AN: Some time ago the LiveJournal community still_grrr had a challenge wherein (if I'm remembering correctly) the story must use a line from a classic rock song. I had an inkling of an idea, but I was too busy at the time to write it up. Even though the challenge is way, way over, this is what I came up with ...


Despite the waves of lingering heat from earlier in the day, a cool freshening breeze came up, ruffling Xander's hair. He stopped for an indulgent moment to luxuriate and draw in a deep breath of the chill air--and gagged.

"Eeewwww!! What is that stench?" He held his nose tightly, making his voice sound funny and his eyes bug out.

Oz had noticed and pegged the source of the odor several minutes ago when the four Scoobies first entered through the iron gates. "Warm smell of corpses," he informed Xander, who was behind him, "rising up through the air. We may have soulless company on the way back." Then Oz hurried on after Willow.

Cordelia was also holding her nose. "And all along I thought it was Xander's aftershave."

Xander glared at her. "That's what I like about you." In a husky, mockingly romantic tone, he added, "Tell me all the things that I want to hear!" He smirked as Cordelia huffed and stalked off, leaving him behind.

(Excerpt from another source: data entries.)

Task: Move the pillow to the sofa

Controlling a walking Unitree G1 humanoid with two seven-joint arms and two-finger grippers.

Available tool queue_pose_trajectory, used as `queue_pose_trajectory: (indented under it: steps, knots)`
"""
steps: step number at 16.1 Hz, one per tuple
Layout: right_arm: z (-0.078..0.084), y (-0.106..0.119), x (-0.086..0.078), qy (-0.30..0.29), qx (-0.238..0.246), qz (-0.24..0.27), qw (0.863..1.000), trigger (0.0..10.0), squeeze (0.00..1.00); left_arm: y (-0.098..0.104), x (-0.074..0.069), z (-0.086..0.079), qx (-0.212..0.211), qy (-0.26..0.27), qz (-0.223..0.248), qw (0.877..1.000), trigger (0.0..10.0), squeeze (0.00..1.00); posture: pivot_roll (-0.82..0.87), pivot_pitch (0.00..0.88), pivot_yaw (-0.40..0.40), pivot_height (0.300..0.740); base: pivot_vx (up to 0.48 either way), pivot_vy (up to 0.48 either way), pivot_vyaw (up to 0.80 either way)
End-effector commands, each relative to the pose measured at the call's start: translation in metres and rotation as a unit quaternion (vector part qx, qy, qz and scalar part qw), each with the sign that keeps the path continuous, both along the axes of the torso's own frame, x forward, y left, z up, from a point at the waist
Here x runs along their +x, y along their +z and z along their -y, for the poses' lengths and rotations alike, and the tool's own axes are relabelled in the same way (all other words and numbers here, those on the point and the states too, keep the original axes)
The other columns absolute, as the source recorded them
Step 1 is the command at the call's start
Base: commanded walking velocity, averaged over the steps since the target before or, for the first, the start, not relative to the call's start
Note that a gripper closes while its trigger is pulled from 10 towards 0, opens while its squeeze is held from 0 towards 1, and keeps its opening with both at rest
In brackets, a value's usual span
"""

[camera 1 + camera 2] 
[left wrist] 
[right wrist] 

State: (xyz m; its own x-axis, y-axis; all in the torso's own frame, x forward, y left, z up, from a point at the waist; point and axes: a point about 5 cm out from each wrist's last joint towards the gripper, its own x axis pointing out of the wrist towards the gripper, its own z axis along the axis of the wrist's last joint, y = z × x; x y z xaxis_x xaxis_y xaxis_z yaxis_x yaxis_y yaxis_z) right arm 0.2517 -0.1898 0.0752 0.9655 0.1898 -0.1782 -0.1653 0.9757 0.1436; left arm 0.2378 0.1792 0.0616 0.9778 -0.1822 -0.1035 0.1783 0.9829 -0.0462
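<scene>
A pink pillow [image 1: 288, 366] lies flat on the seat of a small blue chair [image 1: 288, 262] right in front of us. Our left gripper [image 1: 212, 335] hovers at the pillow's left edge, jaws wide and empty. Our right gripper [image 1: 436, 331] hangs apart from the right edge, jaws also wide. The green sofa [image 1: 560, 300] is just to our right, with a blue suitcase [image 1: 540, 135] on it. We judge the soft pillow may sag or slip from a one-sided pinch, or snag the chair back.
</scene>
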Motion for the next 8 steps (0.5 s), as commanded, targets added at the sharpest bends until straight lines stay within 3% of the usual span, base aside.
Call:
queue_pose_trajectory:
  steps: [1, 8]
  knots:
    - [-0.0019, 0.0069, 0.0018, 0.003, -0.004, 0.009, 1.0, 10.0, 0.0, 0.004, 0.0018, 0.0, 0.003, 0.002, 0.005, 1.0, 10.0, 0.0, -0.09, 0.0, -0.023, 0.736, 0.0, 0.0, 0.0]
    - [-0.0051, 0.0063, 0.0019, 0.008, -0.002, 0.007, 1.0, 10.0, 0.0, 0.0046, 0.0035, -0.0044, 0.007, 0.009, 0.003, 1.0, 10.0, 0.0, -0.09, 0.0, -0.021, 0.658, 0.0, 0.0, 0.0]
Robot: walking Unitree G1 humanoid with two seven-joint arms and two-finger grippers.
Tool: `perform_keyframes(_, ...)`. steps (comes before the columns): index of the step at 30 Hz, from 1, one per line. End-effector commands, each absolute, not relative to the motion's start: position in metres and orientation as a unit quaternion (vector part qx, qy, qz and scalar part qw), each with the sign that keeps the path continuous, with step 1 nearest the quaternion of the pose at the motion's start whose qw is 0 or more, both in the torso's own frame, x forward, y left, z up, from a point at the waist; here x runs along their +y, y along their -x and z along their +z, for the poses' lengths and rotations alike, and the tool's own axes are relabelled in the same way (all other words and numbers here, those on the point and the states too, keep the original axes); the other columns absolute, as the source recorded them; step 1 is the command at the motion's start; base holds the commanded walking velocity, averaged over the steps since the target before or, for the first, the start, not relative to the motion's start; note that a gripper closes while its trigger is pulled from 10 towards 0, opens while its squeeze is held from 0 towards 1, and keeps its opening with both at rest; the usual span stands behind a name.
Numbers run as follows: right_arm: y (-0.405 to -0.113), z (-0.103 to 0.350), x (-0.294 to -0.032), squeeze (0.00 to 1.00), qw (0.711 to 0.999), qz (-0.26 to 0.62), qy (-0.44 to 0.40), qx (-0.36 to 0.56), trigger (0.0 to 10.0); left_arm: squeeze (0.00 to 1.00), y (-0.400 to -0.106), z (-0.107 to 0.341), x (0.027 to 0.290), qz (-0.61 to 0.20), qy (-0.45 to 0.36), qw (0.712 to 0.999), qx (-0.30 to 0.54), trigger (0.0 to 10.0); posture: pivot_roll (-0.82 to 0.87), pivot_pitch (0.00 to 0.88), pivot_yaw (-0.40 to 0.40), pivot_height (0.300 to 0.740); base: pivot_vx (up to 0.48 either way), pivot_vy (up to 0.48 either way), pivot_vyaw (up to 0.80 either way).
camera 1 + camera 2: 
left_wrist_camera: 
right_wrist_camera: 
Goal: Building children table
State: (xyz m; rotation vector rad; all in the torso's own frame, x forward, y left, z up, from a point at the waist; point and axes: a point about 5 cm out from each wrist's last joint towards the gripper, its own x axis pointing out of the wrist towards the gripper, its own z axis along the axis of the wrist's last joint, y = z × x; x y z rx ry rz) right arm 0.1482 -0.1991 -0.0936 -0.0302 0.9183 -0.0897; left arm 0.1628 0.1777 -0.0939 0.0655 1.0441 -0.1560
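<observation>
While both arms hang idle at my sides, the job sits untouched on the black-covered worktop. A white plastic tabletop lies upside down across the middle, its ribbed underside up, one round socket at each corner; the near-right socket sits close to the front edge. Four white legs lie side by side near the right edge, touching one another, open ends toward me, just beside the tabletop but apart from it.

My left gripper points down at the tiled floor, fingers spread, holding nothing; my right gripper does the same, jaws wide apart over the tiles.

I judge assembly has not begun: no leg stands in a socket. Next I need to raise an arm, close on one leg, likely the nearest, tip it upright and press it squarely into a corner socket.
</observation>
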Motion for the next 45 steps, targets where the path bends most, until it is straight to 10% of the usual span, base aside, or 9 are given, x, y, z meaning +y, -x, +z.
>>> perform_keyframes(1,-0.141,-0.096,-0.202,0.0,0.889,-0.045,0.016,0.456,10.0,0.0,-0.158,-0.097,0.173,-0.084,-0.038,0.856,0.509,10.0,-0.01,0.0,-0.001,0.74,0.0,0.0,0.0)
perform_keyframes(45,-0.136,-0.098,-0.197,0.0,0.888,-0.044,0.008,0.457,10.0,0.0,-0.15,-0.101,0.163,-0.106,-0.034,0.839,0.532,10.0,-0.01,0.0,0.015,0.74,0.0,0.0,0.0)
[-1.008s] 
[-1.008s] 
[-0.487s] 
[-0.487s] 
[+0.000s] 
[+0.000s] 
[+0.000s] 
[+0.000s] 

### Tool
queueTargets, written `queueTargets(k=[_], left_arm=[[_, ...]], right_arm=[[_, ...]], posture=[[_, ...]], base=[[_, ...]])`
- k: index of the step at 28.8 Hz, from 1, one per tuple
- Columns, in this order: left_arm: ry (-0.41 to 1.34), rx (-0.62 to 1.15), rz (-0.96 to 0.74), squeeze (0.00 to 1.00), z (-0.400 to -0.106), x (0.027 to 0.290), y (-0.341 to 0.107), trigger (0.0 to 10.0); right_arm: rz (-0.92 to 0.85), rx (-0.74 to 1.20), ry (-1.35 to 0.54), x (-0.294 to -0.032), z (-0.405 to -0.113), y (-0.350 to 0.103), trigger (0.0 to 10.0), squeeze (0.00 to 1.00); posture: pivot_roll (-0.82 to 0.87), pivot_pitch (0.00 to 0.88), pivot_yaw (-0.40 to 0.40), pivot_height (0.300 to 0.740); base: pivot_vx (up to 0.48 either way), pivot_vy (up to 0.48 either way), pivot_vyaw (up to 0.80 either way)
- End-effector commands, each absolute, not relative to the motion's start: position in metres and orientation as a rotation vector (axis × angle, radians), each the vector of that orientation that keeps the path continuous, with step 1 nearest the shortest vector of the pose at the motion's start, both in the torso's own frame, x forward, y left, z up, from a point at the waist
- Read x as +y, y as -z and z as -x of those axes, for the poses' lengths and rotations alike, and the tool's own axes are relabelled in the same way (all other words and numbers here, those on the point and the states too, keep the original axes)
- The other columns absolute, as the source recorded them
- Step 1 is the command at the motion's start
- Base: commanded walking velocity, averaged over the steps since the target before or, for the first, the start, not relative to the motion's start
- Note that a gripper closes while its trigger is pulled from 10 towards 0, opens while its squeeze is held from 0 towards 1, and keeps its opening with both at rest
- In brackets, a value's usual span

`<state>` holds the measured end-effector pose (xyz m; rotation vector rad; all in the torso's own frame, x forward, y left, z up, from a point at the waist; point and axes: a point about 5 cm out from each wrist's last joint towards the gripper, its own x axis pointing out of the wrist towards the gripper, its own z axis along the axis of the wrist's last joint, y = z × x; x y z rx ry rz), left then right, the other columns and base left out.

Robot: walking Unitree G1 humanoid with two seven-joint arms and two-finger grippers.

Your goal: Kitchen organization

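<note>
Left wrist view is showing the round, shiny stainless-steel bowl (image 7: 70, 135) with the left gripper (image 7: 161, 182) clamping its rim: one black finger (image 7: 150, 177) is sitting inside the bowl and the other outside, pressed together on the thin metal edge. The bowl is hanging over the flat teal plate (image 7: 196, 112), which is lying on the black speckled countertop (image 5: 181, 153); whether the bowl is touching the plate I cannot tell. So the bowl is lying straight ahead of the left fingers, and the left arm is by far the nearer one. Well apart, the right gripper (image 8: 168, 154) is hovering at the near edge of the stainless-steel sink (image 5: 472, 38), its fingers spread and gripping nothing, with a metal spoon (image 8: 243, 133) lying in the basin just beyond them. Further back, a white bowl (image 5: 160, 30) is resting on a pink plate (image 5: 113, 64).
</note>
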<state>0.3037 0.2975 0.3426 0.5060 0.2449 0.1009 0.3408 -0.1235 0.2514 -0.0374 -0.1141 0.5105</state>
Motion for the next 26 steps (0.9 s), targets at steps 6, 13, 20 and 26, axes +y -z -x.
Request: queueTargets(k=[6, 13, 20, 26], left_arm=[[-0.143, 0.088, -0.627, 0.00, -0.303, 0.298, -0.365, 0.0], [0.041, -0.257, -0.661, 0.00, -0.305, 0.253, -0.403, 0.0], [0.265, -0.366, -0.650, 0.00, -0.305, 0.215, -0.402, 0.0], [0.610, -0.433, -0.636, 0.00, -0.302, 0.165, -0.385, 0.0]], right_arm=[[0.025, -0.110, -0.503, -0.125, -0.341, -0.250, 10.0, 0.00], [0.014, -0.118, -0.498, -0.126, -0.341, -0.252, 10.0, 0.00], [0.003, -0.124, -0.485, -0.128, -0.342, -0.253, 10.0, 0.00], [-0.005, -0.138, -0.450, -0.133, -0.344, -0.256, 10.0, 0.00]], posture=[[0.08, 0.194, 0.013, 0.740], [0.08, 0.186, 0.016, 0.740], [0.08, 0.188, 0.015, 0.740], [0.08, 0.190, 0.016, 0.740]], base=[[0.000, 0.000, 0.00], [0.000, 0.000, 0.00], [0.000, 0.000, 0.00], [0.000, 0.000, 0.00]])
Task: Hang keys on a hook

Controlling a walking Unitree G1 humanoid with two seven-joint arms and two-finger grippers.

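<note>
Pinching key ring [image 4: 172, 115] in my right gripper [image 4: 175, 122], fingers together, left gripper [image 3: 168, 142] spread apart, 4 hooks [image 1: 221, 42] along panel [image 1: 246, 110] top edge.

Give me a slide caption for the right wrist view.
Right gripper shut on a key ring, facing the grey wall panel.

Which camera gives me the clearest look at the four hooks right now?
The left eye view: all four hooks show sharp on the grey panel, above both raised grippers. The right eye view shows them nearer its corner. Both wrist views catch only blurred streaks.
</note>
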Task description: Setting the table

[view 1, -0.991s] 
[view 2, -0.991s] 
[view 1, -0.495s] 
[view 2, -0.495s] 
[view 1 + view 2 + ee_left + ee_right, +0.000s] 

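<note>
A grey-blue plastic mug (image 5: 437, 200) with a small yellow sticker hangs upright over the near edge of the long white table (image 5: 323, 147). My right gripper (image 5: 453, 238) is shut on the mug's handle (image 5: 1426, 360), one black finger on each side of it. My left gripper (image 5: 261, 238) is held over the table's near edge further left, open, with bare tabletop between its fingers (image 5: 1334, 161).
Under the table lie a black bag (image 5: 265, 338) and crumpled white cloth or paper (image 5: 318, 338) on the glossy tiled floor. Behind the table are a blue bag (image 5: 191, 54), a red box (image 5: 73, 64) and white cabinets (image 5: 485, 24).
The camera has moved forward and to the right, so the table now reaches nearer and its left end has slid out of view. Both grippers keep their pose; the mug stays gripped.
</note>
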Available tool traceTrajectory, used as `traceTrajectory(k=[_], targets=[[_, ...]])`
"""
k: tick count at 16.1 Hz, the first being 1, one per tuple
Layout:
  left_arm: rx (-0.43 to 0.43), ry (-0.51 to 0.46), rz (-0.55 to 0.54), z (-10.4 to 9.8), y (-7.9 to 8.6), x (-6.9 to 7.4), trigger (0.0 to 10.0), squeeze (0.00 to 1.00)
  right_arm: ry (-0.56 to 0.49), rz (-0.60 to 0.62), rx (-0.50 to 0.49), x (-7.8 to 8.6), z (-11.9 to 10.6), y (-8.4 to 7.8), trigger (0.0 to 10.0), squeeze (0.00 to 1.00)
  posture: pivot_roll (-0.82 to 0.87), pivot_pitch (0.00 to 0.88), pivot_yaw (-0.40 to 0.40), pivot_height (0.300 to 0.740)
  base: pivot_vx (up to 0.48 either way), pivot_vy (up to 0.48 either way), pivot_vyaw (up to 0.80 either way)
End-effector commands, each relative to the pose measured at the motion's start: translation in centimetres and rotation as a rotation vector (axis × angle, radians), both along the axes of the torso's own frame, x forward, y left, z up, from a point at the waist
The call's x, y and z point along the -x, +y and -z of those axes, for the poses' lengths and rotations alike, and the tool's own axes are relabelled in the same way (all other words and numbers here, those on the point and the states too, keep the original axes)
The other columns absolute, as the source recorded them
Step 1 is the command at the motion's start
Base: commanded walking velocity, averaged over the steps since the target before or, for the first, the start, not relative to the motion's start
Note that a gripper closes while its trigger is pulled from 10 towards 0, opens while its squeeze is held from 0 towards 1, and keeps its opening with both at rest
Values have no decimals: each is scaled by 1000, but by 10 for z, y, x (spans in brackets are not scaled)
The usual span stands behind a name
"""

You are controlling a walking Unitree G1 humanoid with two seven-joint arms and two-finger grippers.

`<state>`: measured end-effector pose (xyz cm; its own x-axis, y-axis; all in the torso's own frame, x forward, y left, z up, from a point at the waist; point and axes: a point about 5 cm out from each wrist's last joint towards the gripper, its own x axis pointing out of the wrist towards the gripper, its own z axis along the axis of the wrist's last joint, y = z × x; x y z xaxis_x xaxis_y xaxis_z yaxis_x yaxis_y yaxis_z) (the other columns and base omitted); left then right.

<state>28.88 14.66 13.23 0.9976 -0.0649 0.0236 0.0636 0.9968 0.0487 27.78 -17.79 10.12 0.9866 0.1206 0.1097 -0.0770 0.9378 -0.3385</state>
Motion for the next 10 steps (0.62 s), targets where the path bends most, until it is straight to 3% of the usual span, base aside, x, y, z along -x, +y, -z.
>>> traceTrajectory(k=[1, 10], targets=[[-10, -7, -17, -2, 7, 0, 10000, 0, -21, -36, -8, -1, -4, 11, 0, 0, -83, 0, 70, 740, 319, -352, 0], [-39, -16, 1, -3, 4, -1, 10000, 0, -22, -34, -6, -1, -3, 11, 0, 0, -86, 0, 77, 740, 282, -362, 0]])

"Are you sure about this, Willow?" Cordelia demanding when she drew even with Willow and Oz. "There's only just about, well, everything I'd rather be doing than spooking around a creepy, abandoned hotel in the middle of the desert." She stopped to gaze around at all the stones and markers scattered about the grounds. "And what kind of freak builds a hotel with a graveyard anyway?"

"Hey, ghosts and ghouls need vacation spots too, y'know!!" said Xander, who had caught up with his girlfriend and the others.

Cordelia did her best to ignore him as she waited impatiently on Willow. Due to the amount of practice she got she was quite good at the ignoring.

Willow was intently studying a ragged and tattered parchment she had carefully withdrawn from her large purse and hadn't heard Cordelia's question. Oz, looking over Willow's shoulder as they continued forward, answered for her. "This was originally sacred ground of the Maywygashi, the people who used to live in this area hundreds of years ago. The Spanish took the land for one of their first missions in Alta California."

Willow, done now with her scrutiny, picked up the narrative, providing more details from their careful research. "The Spanish soon abandoned it. We're pretty sure it was because of something they had taken away, and it cursed this place."

By now they had all made it fully across the grounds fronting the grand but decrepit structure. They gazed up at the old hotel, its crumbling stucco facade punctuated by broken windows, numerous holes visible in the steep clay tiled roof, several archways collapsed, others nearly so.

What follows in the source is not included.